La suite pour vous cher lecteur:
Dégoûter, je ne m’attarde pas trop à
Bangkok, j’ai peur que de vieux
souvenirs douloureux reviennent hanter ma mémoire, demain, je prends mes
clics et mes clac, je prends le bus pour Chiang-Maï.
Si mes souvenirs sont bons, il y a un mur d’escalade au night bazar, c’est
super, j’ai de quoi m’occuper. Après avoir déposé toutes mes affaires à la «
Souvenir Guest-House » je me rends au pied du mur tant convoité.
De toute façon, il fait bien trop chaud pour pratiquer mon sport favori (à
l’époque, je ne faisais pas de vélo), en attendant le soir, je décide
d’aller surfé sur internet à deux mètres de là.
La fille qui tiens l’internet est assez mignonne (je raconte avec des
raccourci, car tous raconter prendrais une semaine!) à force de venir, on
finira par sortir ensemble, et au moins, il y a plus de chance qu’elle soit
plus honnête et moins menteuse qu’une fille de bar.
15 jours plus tard, je me retrouve dans le noir à l’horizontal avec
Sarocha (je vous laisse imaginer : vous êtes grand), je suis super content
d’être enfin tomber sur une fille bien !!!
Pendant un bon mois, je varappe sur le mur du NB, puis Sarocha vient me
chercher vers minuit pour rentrer à son petit appartement.

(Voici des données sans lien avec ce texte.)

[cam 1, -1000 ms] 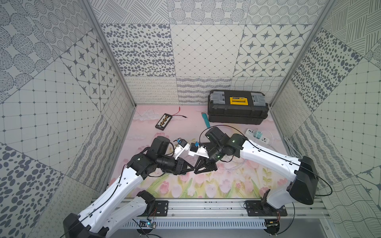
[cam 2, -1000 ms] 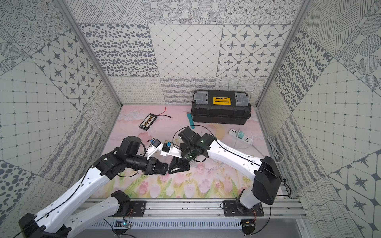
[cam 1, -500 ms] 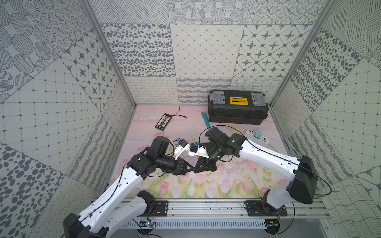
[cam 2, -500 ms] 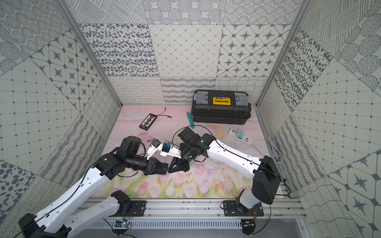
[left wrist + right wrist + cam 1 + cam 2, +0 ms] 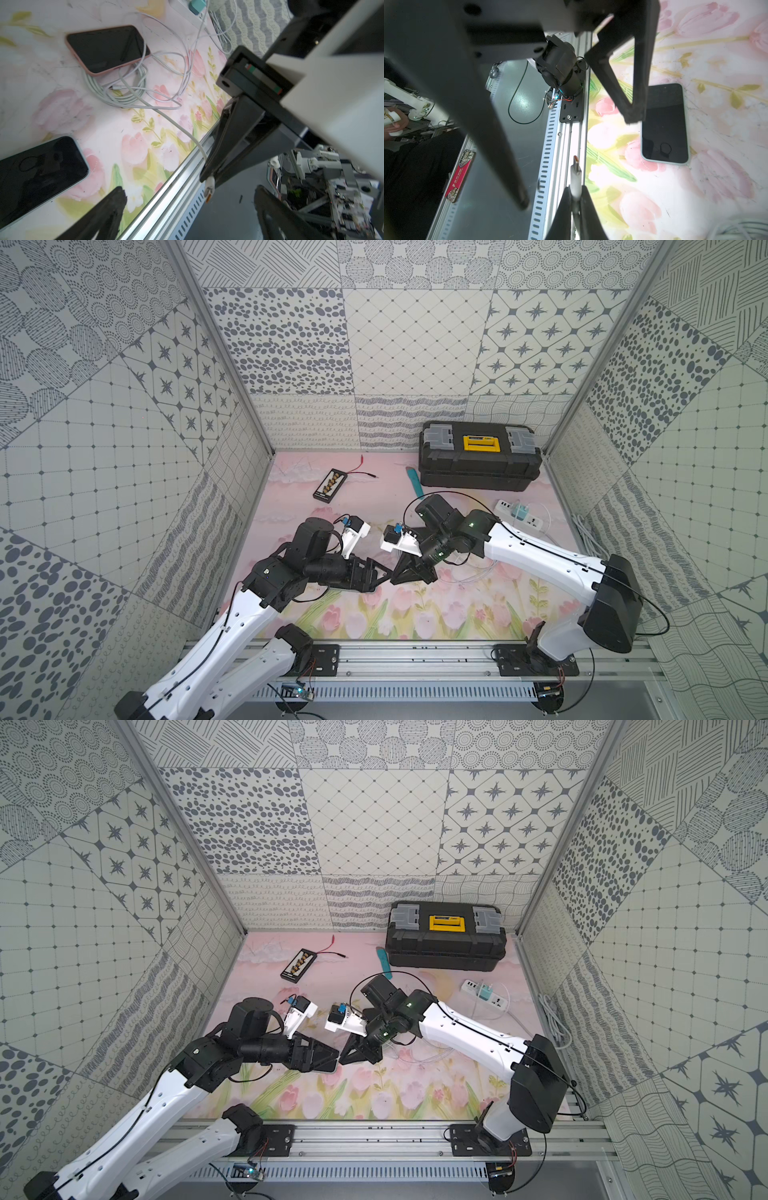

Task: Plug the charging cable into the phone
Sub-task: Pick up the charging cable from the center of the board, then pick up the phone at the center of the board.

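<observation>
My right gripper (image 5: 575, 192) is shut on the white charging cable's plug (image 5: 575, 174), whose metal tip sticks out past the fingertips. The cable (image 5: 182, 128) runs back to a loose coil (image 5: 124, 97) on the mat. My left gripper (image 5: 190, 207) stands open, its fingers (image 5: 112, 207) either side of that plug without touching it. A phone (image 5: 664, 124) in a pale mint case lies screen up on the mat just beyond the plug. A second phone (image 5: 108, 47) in a pink case rests on the coil. In both top views the two grippers (image 5: 382, 578) (image 5: 341, 1061) meet tip to tip at the front middle.
A black toolbox (image 5: 478, 464) stands at the back right, with a teal tool (image 5: 414, 481) beside it. A black battery holder with a red lead (image 5: 330, 485) lies at the back left. A white power strip (image 5: 519, 516) holds the mint charger. The metal rail (image 5: 415, 655) borders the mat's front edge.
My left gripper's jaws have opened wide. The right gripper stays shut on the plug, and neither arm has visibly shifted.
</observation>
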Robot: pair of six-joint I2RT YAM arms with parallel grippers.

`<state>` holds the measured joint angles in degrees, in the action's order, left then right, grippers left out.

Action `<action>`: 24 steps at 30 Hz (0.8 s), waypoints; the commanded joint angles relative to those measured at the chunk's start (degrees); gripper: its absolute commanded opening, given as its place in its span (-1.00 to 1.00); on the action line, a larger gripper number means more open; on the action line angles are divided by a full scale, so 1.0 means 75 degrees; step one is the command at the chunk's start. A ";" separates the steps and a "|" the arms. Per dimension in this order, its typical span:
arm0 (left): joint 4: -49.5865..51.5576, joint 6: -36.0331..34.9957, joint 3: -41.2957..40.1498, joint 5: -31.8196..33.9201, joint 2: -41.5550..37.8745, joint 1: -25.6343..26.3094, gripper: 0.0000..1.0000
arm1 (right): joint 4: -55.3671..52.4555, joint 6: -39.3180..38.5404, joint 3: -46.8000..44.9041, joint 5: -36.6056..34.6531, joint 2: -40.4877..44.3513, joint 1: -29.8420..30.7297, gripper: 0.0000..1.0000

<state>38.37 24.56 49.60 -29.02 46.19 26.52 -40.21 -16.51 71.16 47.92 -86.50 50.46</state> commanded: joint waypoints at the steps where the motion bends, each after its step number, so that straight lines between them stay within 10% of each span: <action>1: 0.1480 0.3862 -0.0087 0.3166 -0.0256 -0.0034 0.98 | 0.1020 0.0681 -0.0579 -0.0187 0.0570 -0.0325 -1.00; 7: 0.0827 0.6554 -0.2046 0.2230 0.0113 -0.0033 0.98 | 0.2524 0.1929 -0.1500 -0.0318 0.1103 -0.1141 -1.00; 11: 0.1649 0.7865 -0.2461 0.3327 0.0315 -0.0011 0.98 | 0.2645 0.1964 -0.1650 -0.0466 0.1221 -0.1176 -1.00; 24: 0.1929 1.0049 -0.0232 0.4589 0.4371 0.0112 0.98 | 0.3102 0.2201 -0.1916 -0.0344 0.1709 -0.1177 -1.00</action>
<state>48.93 86.30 40.38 -1.87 68.69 26.94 -20.14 -0.69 57.28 45.17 -75.99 41.50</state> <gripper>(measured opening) 0.989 0.097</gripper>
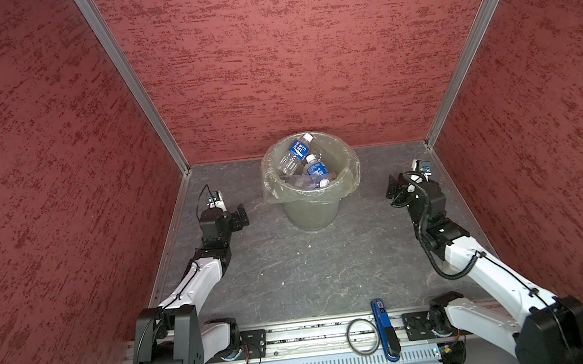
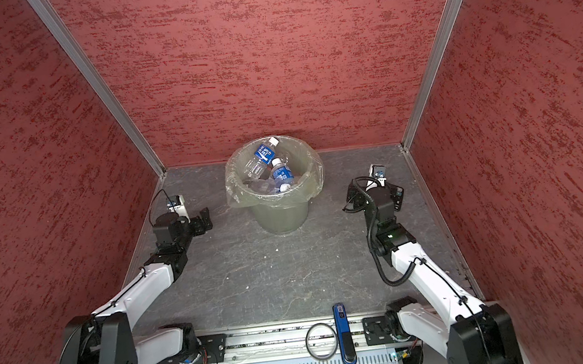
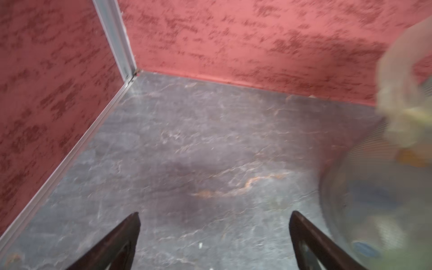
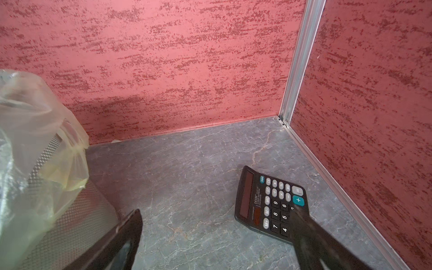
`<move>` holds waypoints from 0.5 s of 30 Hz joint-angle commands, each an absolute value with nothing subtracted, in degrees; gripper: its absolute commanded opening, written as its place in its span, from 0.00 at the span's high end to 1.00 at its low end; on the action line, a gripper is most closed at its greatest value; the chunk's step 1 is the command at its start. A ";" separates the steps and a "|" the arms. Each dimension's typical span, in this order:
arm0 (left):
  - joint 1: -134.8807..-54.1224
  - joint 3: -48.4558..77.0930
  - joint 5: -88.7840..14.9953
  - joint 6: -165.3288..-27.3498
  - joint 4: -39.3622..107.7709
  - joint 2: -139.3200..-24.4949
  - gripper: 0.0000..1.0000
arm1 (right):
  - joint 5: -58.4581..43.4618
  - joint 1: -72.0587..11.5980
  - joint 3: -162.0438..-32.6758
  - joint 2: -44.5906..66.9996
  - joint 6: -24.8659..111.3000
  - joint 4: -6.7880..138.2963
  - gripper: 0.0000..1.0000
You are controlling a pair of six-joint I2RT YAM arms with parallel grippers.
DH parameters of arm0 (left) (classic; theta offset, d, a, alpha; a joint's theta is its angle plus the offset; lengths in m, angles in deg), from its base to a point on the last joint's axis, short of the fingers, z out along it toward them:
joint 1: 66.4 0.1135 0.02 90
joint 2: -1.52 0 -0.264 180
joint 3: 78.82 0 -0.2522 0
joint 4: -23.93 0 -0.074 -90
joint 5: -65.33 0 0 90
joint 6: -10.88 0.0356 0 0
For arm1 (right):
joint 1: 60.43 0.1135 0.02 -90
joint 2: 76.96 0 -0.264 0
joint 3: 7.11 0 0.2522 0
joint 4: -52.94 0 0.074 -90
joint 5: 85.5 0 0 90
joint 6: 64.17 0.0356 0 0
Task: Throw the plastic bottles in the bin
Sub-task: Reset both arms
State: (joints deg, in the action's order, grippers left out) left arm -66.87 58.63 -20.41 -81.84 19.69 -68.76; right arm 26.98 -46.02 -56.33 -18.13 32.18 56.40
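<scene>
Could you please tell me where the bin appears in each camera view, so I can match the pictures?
Both top views: the bin stands mid-floor, near the back wall.
Left wrist view: blurred, at that picture's right edge.
Right wrist view: at that picture's left edge.
Shared landmark: the clear bag folded over its rim.

Plastic bottles heaped in the bin, left fingers and right fingers flanking it; blue tool on front rail

Both arms stretched forward, elbows bent. The left gripper and the right gripper turned inward toward each other, jaws spread wide and empty.
</scene>
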 commanded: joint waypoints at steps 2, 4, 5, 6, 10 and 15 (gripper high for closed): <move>-65.42 62.03 -24.73 -78.95 5.83 -69.94 0.01 | 29.07 -46.29 -54.01 -17.54 28.01 47.43 0.02; -64.01 62.63 -26.13 -80.13 3.75 -71.38 0.01 | 29.68 -46.49 -53.65 -16.64 27.50 46.31 0.02; -63.62 62.92 -26.65 -80.00 2.70 -72.21 0.01 | 29.85 -46.61 -53.29 -16.25 27.27 45.48 0.02; -63.59 63.34 -27.05 -79.86 1.41 -72.87 0.01 | 30.11 -46.65 -52.73 -16.14 27.19 44.03 0.02; -63.20 63.96 -29.90 -79.34 -2.26 -76.31 0.01 | 28.70 -47.52 -50.17 -16.58 25.23 39.28 0.01; -62.98 65.35 -33.74 -78.38 -7.75 -80.12 0.01 | 28.02 -49.78 -48.90 -15.29 25.77 37.33 0.02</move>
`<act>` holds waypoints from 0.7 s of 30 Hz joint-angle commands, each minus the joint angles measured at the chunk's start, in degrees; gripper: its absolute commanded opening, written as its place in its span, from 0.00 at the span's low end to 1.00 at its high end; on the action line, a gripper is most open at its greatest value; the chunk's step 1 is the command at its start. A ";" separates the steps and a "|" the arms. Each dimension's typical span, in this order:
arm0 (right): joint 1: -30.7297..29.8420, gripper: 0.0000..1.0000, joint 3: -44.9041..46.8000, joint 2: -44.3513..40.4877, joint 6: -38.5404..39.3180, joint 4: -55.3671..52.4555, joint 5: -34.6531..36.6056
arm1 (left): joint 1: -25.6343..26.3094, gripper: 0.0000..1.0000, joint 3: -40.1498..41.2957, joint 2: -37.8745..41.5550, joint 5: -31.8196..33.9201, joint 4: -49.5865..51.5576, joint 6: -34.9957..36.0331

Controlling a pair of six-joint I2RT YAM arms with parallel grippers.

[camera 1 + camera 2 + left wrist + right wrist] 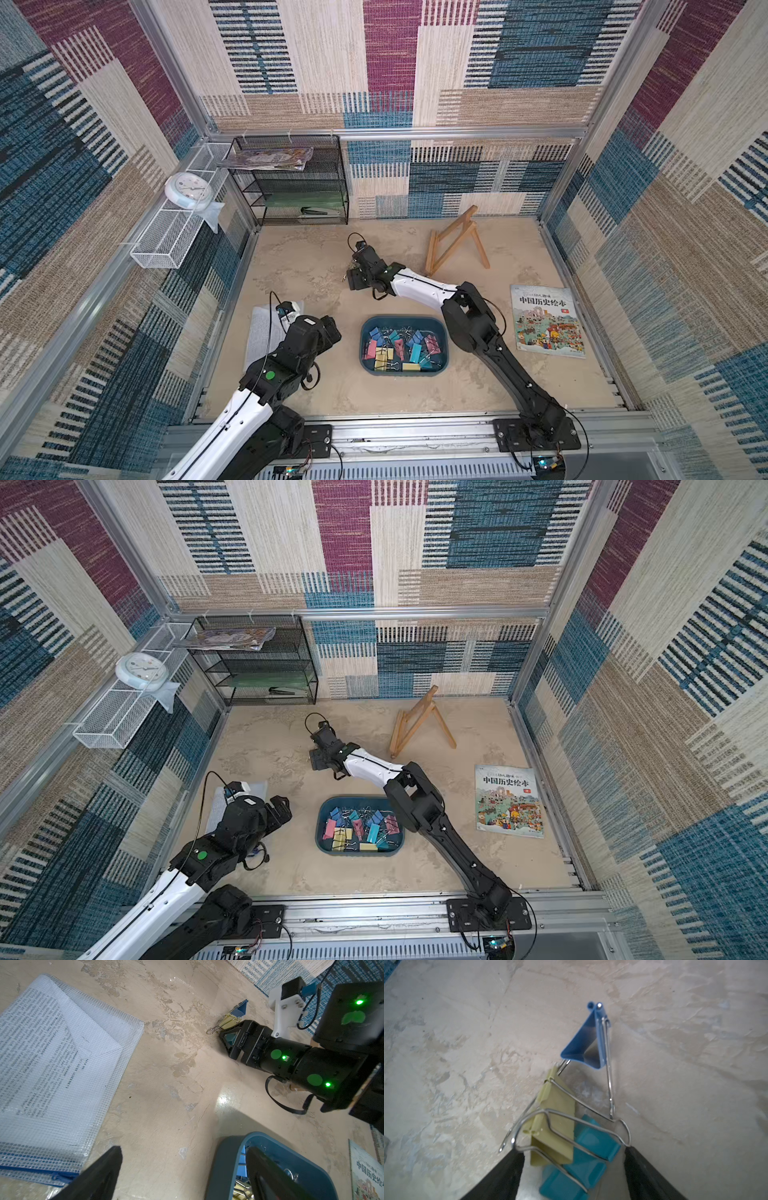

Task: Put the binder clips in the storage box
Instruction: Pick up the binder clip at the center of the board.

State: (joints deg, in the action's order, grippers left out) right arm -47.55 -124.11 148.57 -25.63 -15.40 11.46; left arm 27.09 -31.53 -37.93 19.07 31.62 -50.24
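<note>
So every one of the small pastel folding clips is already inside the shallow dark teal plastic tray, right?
Not every one. Most pastel clips lie in the dark teal plastic tray, but the right wrist view shows a blue clip, a yellow clip and a teal clip out on the beige table.
</note>
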 commanded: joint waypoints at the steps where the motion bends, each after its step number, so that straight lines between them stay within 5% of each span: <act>1: 0.13 0.79 -0.38 1.88 -3.81 -4.89 2.75 | -0.10 0.97 -0.24 0.38 0.24 0.14 0.54; 10: 0.09 0.53 3.65 -0.43 -1.13 -7.63 2.50 | -0.06 0.97 0.06 1.08 0.56 0.09 0.42; 21: 0.13 0.42 15.95 -9.88 1.38 -5.30 0.64 | -0.04 0.97 -0.02 1.78 0.18 0.81 -0.15</act>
State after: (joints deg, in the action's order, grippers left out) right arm -47.40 -110.37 140.27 -25.28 -14.63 14.06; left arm 27.09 -31.46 -36.45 19.22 31.86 -50.33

Sarocha me demande souvent de l’argent : 1000 baths par là, 500 baths par là,
bref, à croire que le mot « amour » est indissociable du mot « argent ».
Un jour, elle doit prendre congé, car elle compte se rendre chez ses
parents. Je n’y vois aucun inconvénient, je lui fais confiance.
Une semaine plus tard, elle est de retour, je lui demande si elle est
d’accord de venir à
Bangkok avec moi, elle accepte sans hésiter, on ira
loger dans l’appartement que j’ai loué pour 4 mois.
Une fois à
Bangkok, nous allons manger dans un petit restaurant, dans la
salle, je reconnais un Français qui pratique le mouéy thaï (boxe Thaï) à
haut niveau. Ce boxeur parle très bien le Thaï, et il me sort une phrase
très déroutante : « Eric, méfie toi des Thaïlandaises que tu penses être au
dessus de tous soupçon, parfois, ce sont les pires ».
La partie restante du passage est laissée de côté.